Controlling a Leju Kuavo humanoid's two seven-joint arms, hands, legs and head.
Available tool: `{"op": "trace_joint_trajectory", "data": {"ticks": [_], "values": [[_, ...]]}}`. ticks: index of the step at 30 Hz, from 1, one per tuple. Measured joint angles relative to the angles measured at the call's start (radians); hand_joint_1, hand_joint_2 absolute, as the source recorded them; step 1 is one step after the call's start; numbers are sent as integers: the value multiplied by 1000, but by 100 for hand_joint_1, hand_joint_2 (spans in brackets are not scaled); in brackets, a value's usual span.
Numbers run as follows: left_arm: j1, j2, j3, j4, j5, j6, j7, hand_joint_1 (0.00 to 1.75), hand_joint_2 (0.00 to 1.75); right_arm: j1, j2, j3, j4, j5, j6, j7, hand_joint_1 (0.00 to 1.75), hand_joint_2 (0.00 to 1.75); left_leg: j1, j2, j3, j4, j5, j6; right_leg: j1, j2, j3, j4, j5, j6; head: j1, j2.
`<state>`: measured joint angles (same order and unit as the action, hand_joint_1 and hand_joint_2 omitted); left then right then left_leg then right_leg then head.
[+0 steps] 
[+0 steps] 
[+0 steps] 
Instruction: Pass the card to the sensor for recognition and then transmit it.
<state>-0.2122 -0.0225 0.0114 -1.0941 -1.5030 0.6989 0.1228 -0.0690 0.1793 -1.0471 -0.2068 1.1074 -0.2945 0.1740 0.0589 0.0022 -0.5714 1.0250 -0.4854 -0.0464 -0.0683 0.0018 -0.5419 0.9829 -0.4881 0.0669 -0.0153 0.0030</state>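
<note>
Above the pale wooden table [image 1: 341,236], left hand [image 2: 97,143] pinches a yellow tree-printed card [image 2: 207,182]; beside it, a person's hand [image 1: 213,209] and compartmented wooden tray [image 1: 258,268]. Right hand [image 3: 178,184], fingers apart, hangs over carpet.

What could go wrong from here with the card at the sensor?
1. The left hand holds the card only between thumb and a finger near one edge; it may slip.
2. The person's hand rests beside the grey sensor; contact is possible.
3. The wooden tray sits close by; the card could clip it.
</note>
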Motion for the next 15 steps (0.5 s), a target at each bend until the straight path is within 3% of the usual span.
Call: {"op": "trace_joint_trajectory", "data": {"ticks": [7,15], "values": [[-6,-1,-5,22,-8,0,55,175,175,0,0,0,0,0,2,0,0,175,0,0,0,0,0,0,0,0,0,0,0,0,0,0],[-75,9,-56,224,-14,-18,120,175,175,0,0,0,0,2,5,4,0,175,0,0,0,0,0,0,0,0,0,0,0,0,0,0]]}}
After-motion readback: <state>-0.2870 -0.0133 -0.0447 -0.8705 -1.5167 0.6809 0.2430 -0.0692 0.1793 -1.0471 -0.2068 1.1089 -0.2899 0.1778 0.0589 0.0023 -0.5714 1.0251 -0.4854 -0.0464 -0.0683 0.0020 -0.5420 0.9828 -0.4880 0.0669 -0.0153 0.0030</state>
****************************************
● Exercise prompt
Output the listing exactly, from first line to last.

● The completed task
Controlling a Leju Kuavo humanoid's two seven-joint arms, hands, legs and head.
Available tool: `{"op": "trace_joint_trajectory", "data": {"ticks": [_], "values": [[_, ...]]}}`. ticks: index of the step at 30 Hz, from 1, one per tuple. Measured joint angles relative to the angles measured at the call's start (radians); hand_joint_1, hand_joint_2 absolute, as the source recorded them; step 1 is one step after the call's start; numbers are sent as integers: the value multiplied by 1000, but by 100 for hand_joint_1, hand_joint_2 (spans in brackets are not scaled); in brackets, a value's usual span.
Numbers run as follows: left_arm: j1, j2, j3, j4, j5, j6, j7, hand_joint_1 (0.00 to 1.75), hand_joint_2 (0.00 to 1.75); right_arm: j1, j2, j3, j4, j5, j6, j7, hand_joint_1 (0.00 to 1.75), hand_joint_2 (0.00 to 1.75); left_leg: j1, j2, j3, j4, j5, j6; right_leg: j1, j2, j3, j4, j5, j6; head: j1, j2.
`<state>`: measured joint angles (same order and unit as the action, hand_joint_1 and hand_joint_2 omitted); left then right then left_leg then right_leg then head.
[+0 steps] 
[+0 steps] 
[+0 steps] 
Instruction: Pass the card to the sensor for recognition and then transmit it.
<state>-0.2122 -0.0225 0.0114 -1.0941 -1.5030 0.6989 0.1228 -0.0690 0.1793 -1.0471 -0.2068 1.1074 -0.2945 0.1740 0.0589 0.0022 -0.5714 1.0250 -0.4854 -0.0464 -0.0683 0.0018 -0.5419 0.9829 -0.4881 0.0669 -0.0153 0.0030</state>
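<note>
Above the pale wooden table [image 1: 341,236], left hand [image 2: 97,143] pinches a yellow tree-printed card [image 2: 207,182]; beside it, a person's hand [image 1: 213,209] and compartmented wooden tray [image 1: 258,268]. Right hand [image 3: 178,184], fingers apart, hangs over carpet.

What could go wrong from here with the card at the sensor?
1. The left hand holds the card only between thumb and a finger near one edge; it may slip.
2. The person's hand rests beside the grey sensor; contact is possible.
3. The wooden tray sits close by; the card could clip it.
</note>
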Motion for the next 15 steps (0.5 s), a target at each bend until the straight path is within 3% of the usual span.
Call: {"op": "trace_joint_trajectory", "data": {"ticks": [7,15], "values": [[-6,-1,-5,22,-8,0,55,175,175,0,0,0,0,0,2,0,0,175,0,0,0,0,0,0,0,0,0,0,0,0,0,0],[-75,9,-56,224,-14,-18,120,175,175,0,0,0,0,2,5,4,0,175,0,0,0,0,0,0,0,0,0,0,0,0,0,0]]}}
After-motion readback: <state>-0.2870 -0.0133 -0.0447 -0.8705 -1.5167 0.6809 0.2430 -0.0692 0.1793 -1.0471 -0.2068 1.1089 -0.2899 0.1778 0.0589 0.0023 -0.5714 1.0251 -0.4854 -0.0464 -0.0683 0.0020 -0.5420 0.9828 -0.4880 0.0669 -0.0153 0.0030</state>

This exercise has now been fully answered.